Graphene based touch sensors developed in this work will make artificial limbs to fill the environment like humans.

In March 2017, we have published a journal article in Advanced Functional Materials, about the integration of transparent and flexible graphene touch sensors and photovoltaic cells realizing an energy-autonomous electronic-skin for robots.

In this work, we present a high-performance technique based on hot-lamination to transfer single layer graphene from the growth substrate to transparent and flexible substrates, preserving graphene properties, i.e. structural, morphological, and electrical properties.

Single layer graphene is transferred to plastic substrates using hot-lamination technique.

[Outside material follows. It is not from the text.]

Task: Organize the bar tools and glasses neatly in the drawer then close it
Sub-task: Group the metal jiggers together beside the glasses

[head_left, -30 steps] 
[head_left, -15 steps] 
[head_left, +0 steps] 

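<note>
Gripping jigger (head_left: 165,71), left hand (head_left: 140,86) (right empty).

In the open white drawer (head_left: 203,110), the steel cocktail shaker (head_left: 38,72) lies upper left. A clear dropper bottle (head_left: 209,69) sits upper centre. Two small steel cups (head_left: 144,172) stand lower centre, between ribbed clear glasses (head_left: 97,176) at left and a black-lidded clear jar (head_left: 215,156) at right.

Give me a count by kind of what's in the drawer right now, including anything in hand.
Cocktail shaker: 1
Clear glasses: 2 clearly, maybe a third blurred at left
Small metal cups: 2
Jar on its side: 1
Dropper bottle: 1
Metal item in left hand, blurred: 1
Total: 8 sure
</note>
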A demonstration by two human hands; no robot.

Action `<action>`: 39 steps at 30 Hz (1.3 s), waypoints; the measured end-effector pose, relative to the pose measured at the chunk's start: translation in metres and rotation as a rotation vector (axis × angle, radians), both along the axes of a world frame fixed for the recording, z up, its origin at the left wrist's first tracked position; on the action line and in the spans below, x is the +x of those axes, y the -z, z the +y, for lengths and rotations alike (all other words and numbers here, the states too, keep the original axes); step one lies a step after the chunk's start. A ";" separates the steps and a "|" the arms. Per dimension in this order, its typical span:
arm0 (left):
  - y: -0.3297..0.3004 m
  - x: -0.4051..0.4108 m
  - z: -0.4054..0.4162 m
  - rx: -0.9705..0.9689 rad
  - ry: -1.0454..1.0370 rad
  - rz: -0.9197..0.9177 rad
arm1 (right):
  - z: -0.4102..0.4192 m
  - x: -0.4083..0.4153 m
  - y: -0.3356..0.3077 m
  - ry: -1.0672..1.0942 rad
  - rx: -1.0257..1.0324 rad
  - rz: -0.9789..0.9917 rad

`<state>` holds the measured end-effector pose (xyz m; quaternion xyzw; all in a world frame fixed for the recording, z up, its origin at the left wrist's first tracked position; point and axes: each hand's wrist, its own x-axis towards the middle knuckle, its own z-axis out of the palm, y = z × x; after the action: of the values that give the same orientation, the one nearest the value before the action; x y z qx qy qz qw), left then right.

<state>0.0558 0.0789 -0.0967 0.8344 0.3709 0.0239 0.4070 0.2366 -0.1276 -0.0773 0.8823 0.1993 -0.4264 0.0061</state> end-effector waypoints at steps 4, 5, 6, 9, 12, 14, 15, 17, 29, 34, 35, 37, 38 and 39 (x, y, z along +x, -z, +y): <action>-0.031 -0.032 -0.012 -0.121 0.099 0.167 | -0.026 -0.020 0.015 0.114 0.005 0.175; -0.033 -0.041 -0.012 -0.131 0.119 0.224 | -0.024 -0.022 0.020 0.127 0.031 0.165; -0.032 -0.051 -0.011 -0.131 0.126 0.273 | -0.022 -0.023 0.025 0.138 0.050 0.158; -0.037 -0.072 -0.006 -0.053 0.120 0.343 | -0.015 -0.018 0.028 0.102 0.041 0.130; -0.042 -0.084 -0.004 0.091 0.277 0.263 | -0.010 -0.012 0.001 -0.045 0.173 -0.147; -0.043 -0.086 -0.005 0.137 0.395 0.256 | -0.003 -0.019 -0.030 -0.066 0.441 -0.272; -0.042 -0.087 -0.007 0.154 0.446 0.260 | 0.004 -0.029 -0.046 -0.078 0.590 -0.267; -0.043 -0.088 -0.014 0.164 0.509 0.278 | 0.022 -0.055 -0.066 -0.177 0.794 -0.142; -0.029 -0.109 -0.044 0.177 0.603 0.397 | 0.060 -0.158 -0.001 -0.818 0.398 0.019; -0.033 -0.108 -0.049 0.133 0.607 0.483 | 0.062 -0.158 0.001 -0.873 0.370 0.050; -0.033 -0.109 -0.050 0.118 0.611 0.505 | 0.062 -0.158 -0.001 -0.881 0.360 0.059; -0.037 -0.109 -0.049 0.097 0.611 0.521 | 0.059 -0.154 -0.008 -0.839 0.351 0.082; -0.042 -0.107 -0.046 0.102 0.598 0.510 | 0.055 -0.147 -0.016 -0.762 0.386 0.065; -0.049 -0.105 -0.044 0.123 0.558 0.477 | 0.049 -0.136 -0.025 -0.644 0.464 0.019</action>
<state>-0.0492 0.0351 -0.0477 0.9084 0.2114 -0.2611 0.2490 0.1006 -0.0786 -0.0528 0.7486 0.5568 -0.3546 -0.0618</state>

Once graphene is transferred to a plastic substrate, it is patterned using techniques such as blade-cutting and laser-cutting to fabricate interdigitated electrodes. Resulting co-planar capacitive structures based on single layer graphene have demonstrated to be sensitive not only to touch but also to pressure, which make these sensors to be excellent candidates to electronic-skin.

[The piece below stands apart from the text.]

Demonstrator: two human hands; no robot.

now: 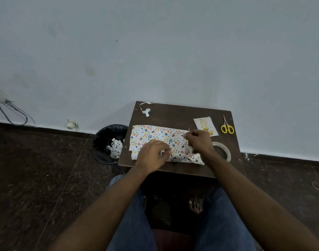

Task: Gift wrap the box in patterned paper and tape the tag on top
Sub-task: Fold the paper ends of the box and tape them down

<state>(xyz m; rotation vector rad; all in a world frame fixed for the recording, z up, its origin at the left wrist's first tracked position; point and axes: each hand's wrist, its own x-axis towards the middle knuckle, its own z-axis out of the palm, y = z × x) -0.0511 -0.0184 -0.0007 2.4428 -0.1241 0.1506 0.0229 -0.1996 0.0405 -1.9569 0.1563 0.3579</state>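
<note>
- Step in hand, judging by the layout: folding the paper over the box, which sits hidden under the sheet and hands near the table's near edge.
- To do well: pull the sheet taut before creasing, keep the overlap square to the box edge, pin the seam with 1 hand while the other fetches tape.
- Left hand: knuckles up, fingers curled together, tips pinching a crumpled bit of paper near the sheet's near edge.
- Right hand: fingers bunched into a loose fist over the sheet's right part, apparently gripping a fold; exact contact hidden by the knuckles, so cannot tell for sure.
- Paper lies flat across the middle of the table, left end free, right end under the hands.
- Tape roll just right of the right wrist, within easy reach.
- Tag far right of the sheet, not yet used; scissors right of the tag.
- Risk: loose left end may skew the wrap if not squared first.
- Bin with scraps left of the table.
</note>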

Graphene absorbs around 2% of light, which allows us to place a photovoltaic cell underneath the touch sensors to harvest sunlight energy and to power the sensors.

The high transparency of graphene and the plastic substrate, allowing the light to pass through the whole structure without losing intensity, is a key feature of the touch sensor that has been used to integrate a photovoltaic cell underneath to harvest sunlight energy. Energy harvested by the photovoltaic cells is used to power the touch sensors, giving them autonomy to work without any external battery. In future, the integration of better solar cells and energy-storing technologies will allow to fabricate a fully energy-autonomous electronic-skin able to work 24h a day without any external battery.